著者の方がよく言うのが、「原稿は書き終わってから、新たに書きたいことが思いつく」ということです。原稿を編集者に提出することを脱稿と呼びますが、脱稿後にいろいろ思いつくということがある、というのです。

「戻した」あとの アイディアが満足感を高める

それは著者だけでなく、編集する側もそう思うことがあります。入稿したあとに、あの指示(=赤字)を入れておけばよかったな、とか、初校戻しが終わった後に、○○の部分、ちょっと構成を変えたほうがよかったのではないか、とか、再校戻しのあとに、○○の部分のデザインをちょっと変えたようがよかったとか、ふと思い浮かぶことがあります。考えた末に思いつくのではなく、まったく別のことをしているときに、思いつくのです。そのアイディアは、でるだけ反映したほうが満足感が高まります。著者としても、反映したかったのに、時間的にできなかった、という想いがあるとは、満足度は下がります。編集者は、できるだけその想いに答えないといけないと思っています。もちろん限界はありますが…。

手放し感が新たなアイディアを生む

この現象を考えてみると、それまで自分が向き合っていたものを「手放したとき」に新しいことが入ってくるのではないか、とも思うのです。目の前のことに追われているケースは、そのことに没頭します。そこに集中することが大事です。ただ、ひと段落ついて、「終わり!」という意識が芽生えたときに、頭がリラックスし始め、アンテナを外部に張り出し始める、という感覚が自分にはあるのです。

脱稿してからからのひと仕事が質を上げる

きっと著者もそうではないかと思っています。まったくの想像ですが。執筆は長く厳しい一人旅です。脱稿したときの解放感は、ひとしおだと思います。その感覚が新たなアイディアを生み、追加とか修正とかの作業に追われることになるのです。原稿の推敲と言えば、それまでですが、心理的には大きな負担です。特に、初執筆の人はこの展開が予想できないので、余計執筆は厳しいと思う人も多いようです。

まとめ

仕事をするときには、この手放し感をあらかじめ、予定に入れておくことが大事かなと思います。「脱稿したと思っても、絶対手を入れる箇所があるぞ」と思っておけば、ラクです。その時間をとっておくことが質を上げるはずです。原稿を書いたまま推敲もせず編集者に原稿送ってくる人もいますが、原稿整理の時間も初校の赤字もすごい量になります。こういうあまりいい結果につながらないような気がします。
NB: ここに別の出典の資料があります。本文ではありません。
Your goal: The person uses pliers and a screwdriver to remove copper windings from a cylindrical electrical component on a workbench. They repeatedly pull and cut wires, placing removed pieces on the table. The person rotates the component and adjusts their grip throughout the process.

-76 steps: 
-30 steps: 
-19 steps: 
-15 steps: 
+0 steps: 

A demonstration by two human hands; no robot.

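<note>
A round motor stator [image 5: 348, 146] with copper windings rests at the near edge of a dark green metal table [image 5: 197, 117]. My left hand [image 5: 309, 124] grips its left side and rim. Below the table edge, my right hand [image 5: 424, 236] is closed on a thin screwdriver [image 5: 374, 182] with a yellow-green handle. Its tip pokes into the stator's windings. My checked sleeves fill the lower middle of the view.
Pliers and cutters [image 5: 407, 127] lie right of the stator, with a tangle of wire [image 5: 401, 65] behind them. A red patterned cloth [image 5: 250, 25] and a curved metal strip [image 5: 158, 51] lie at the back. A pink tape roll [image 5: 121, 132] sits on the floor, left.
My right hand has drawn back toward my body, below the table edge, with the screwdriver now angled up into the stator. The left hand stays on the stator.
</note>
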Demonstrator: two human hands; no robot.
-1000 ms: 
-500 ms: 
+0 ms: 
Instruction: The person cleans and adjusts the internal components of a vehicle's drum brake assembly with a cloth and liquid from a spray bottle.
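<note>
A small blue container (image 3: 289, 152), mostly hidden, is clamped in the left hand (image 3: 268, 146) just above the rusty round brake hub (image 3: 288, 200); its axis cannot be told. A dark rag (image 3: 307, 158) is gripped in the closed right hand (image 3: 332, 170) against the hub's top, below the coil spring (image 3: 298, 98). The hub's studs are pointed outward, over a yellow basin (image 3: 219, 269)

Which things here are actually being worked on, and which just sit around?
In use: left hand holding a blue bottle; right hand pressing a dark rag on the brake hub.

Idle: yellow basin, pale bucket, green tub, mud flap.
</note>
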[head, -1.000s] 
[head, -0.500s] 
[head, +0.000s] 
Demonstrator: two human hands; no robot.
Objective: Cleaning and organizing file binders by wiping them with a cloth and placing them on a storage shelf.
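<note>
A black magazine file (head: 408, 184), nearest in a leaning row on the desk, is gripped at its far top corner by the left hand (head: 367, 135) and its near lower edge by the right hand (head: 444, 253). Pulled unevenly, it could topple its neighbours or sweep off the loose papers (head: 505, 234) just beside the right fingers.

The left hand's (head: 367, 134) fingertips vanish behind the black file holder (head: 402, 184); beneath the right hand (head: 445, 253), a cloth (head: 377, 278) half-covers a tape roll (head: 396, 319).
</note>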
==【昨日の活動・所感】==================

・22日夜に父が緊急入院したので、その見舞い。ちょっとバタバタ。夕方、コワーキングでゲラ読み。

・マラソンのダメージは残るが、筋肉痛はそんなひどくない。走っているときは、もう限界と思い続けていたけれど、もしかしたら、もう少し頑張れたのではないか、という気もしてくる。